[Source records Boundary: Start]

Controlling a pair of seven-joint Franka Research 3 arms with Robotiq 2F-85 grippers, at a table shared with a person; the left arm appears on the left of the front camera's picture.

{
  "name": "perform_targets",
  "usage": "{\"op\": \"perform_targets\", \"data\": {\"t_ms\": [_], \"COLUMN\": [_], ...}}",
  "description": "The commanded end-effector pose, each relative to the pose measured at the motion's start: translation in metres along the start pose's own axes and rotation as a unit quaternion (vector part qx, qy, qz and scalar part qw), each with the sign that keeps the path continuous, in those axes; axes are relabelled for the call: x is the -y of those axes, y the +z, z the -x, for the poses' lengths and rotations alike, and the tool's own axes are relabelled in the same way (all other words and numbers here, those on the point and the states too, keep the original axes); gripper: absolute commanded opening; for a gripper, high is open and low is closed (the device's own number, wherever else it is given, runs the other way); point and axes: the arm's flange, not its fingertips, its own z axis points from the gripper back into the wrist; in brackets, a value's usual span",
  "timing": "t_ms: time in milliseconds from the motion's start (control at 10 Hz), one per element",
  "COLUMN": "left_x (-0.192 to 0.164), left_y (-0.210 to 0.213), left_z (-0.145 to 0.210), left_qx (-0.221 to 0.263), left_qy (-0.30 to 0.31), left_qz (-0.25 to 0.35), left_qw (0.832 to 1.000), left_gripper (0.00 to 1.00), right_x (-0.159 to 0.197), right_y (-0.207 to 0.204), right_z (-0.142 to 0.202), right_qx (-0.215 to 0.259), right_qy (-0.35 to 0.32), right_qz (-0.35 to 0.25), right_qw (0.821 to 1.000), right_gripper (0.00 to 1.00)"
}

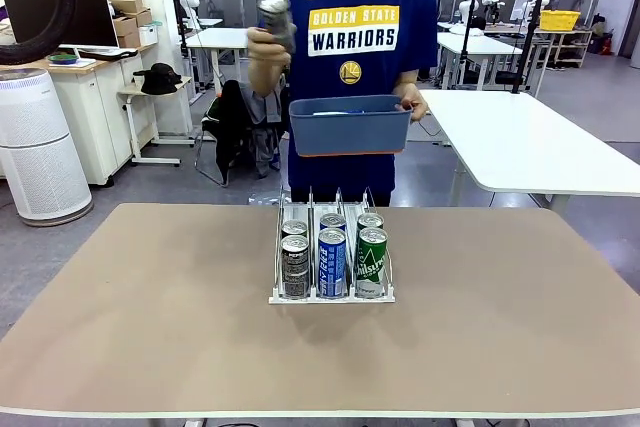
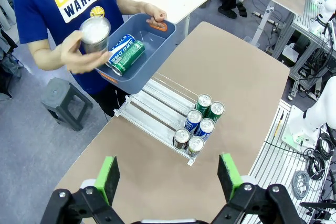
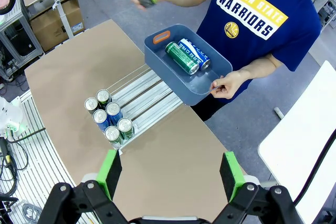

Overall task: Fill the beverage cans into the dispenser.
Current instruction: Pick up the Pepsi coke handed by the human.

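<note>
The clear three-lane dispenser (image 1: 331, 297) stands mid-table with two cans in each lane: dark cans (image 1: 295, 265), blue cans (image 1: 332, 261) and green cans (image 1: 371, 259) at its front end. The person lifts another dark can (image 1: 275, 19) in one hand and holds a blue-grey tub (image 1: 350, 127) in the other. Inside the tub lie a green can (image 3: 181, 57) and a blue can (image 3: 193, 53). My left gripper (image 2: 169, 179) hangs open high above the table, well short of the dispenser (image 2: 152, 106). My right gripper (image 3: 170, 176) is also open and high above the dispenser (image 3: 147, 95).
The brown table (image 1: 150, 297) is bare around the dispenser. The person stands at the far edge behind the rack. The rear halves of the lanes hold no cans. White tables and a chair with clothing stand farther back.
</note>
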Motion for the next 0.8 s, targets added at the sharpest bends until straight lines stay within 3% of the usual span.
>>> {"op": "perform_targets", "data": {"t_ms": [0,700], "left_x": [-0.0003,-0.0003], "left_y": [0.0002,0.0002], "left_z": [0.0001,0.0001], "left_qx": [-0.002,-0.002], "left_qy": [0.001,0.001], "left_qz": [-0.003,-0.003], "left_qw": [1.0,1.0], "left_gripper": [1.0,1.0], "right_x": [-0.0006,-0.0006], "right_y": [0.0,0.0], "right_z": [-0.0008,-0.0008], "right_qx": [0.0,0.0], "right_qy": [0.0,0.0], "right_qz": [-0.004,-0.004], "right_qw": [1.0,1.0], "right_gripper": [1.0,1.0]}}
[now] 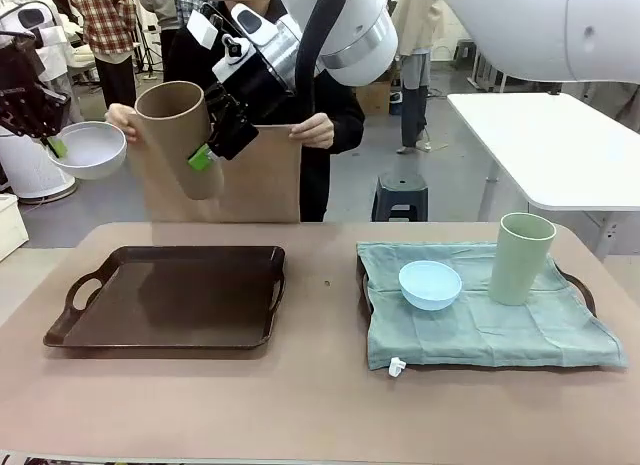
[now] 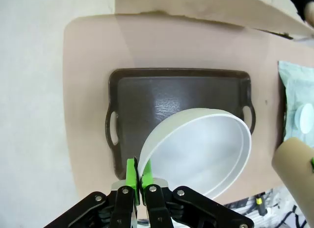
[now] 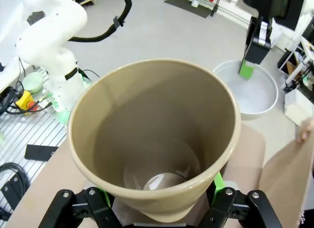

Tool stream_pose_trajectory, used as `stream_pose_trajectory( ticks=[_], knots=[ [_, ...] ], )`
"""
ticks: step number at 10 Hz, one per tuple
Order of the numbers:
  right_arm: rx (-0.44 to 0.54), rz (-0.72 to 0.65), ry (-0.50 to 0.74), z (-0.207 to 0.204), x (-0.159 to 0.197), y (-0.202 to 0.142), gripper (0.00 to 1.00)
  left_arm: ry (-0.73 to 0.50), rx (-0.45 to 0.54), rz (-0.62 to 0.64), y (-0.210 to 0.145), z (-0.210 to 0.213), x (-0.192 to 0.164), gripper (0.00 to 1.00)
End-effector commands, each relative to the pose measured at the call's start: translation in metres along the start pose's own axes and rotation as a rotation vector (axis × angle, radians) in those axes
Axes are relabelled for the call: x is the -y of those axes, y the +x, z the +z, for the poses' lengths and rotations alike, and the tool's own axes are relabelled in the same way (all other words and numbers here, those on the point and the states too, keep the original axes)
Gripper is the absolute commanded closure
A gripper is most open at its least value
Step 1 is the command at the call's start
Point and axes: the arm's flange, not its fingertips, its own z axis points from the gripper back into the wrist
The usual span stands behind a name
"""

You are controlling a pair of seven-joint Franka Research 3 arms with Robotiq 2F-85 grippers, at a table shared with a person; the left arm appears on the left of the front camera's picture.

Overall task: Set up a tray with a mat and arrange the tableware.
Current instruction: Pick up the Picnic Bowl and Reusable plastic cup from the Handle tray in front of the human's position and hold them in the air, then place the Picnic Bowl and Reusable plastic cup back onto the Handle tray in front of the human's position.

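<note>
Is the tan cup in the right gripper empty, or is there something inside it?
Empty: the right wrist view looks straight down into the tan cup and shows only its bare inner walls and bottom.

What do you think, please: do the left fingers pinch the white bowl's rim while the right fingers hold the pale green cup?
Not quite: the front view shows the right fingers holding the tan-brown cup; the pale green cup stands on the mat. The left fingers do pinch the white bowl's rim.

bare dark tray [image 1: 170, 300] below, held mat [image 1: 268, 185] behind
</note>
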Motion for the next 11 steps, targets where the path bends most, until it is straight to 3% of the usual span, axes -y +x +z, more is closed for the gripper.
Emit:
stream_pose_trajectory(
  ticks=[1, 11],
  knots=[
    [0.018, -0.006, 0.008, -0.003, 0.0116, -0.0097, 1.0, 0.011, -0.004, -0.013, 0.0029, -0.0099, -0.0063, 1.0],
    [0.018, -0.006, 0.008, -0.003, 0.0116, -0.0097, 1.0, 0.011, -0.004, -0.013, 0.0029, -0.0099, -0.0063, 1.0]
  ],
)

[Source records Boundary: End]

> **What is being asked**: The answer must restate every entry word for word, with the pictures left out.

> **Answer to this problem**:
Controlling a pair of seven-joint Franka Research 3 arms with Robotiq 2F-85 grippers, at a table shared with a person; the left arm appears on the left of the front camera's picture.

{
  "name": "perform_targets",
  "usage": "{\"op\": \"perform_targets\", \"data\": {\"t_ms\": [_], \"COLUMN\": [_], ...}}",
  "description": "The commanded end-effector pose, each relative to the pose measured at the motion's start: translation in metres along the start pose's own axes and rotation as a unit quaternion (vector part qx, qy, qz and scalar part qw), each with the sign that keeps the path continuous, in those axes; axes are relabelled for the call: x is the -y of those axes, y the +z, z the -x, for the poses' lengths and rotations alike, and the tool's own axes are relabelled in the same way (all other words and numbers here, those on the point and the states too, keep the original axes); gripper: absolute commanded opening; for a gripper, high is open and low is closed (the device's own number, wherever else it is given, runs the other way); point and axes: the arm's flange, not its fingertips, its own z axis points from the gripper back into the wrist; in brackets, a value's usual span",
  "timing": "t_ms: time in milliseconds from the motion's start (control at 10 Hz), one per element",
  "COLUMN": "left_x (-0.192 to 0.164), left_y (-0.210 to 0.213), left_z (-0.145 to 0.210), left_qx (-0.221 to 0.263), left_qy (-0.30 to 0.31), left_qz (-0.25 to 0.35), left_qw (0.832 to 1.000), left_gripper (0.00 to 1.00), right_x (-0.159 to 0.197), right_y (-0.207 to 0.204), right_z (-0.142 to 0.202), right_qx (-0.215 to 0.259), right_qy (-0.35 to 0.32), right_qz (-0.35 to 0.25), right_qw (0.821 to 1.000), right_gripper (0.00 to 1.00)"
}


Overall task: Fill the beverage cans into the dispenser.
Current instruction: Pick up the Pepsi coke handed by the human.

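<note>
The clear three-lane dispenser (image 1: 331, 297) stands mid-table with two cans in each lane: dark cans (image 1: 295, 265), blue cans (image 1: 332, 261) and green cans (image 1: 371, 259) at its front end. The person lifts another dark can (image 1: 275, 19) in one hand and holds a blue-grey tub (image 1: 350, 127) in the other. Inside the tub lie a green can (image 3: 181, 57) and a blue can (image 3: 193, 53). My left gripper (image 2: 169, 179) hangs open high above the table, well short of the dispenser (image 2: 152, 106). My right gripper (image 3: 170, 176) is also open and high above the dispenser (image 3: 147, 95).
The brown table (image 1: 150, 297) is bare around the dispenser. The person stands at the far edge behind the rack. The rear halves of the lanes hold no cans. White tables and a chair with clothing stand farther back.
</note>
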Motion for the next 0.8 s, targets added at the sharpest bends until straight lines stay within 3% of the usual span.
>>> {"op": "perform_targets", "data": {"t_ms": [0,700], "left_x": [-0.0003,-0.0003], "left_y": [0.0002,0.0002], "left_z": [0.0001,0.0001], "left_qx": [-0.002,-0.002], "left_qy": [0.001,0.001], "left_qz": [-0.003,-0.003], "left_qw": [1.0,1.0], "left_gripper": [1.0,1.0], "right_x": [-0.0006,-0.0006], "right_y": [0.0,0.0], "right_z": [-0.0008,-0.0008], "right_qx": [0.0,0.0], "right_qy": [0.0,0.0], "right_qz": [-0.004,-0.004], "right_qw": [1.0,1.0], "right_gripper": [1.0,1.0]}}
[now] 
[now] 
[now] 

Tool stream_pose_trajectory, used as `stream_pose_trajectory( ticks=[_], knots=[ [_, ...] ], )`
"""
ticks: step number at 10 Hz, one per tuple
Order of the numbers:
  right_arm: rx (-0.44 to 0.54), rz (-0.72 to 0.65), ry (-0.50 to 0.74), z (-0.207 to 0.204), x (-0.159 to 0.197), y (-0.202 to 0.142), gripper (0.00 to 1.00)
  left_arm: ry (-0.73 to 0.50), rx (-0.45 to 0.54), rz (-0.62 to 0.64), y (-0.210 to 0.145), z (-0.210 to 0.213), x (-0.192 to 0.164), gripper (0.00 to 1.00)
End-effector commands, each relative to the pose measured at the call's start: translation in metres along the start pose's own axes and rotation as a rotation vector (axis × angle, radians) in those axes
Axes are relabelled for the call: x is the -y of those axes, y the +x, z the +z, for the poses' lengths and rotations alike, and the tool's own axes are relabelled in the same way (all other words and numbers here, those on the point and the states too, keep the original axes)
Gripper is the absolute commanded closure
A gripper is most open at its least value
Step 1 is the command at the call's start
Point and axes: the arm's flange, not its fingertips, its own z axis points from the gripper back into the wrist
The usual span stands behind a name
"""

You are controlling a pair of seven-joint Franka Research 3 arms with Robotiq 2F-85 grippers, at a table shared with a person; the left arm appears on the left of the front camera's picture.

Overall task: Set up a tray with a mat and arrange the tableware.
Current instruction: Pick up the Picnic Bowl and Reusable plastic cup from the Handle tray in front of the human's position and hold them in the air, then place the Picnic Bowl and Reusable plastic cup back onto the Handle tray in front of the human's position.

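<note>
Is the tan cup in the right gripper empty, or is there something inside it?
Empty: the right wrist view looks straight down into the tan cup and shows only its bare inner walls and bottom.

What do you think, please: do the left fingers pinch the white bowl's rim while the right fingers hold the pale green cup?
Not quite: the front view shows the right fingers holding the tan-brown cup; the pale green cup stands on the mat. The left fingers do pinch the white bowl's rim.

bare dark tray [image 1: 170, 300] below, held mat [image 1: 268, 185] behind
</note>
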Motion for the next 11 steps, targets where the path bends most, until it is straight to 3% of the usual span, axes -y +x +z, more is closed for the gripper.
Emit:
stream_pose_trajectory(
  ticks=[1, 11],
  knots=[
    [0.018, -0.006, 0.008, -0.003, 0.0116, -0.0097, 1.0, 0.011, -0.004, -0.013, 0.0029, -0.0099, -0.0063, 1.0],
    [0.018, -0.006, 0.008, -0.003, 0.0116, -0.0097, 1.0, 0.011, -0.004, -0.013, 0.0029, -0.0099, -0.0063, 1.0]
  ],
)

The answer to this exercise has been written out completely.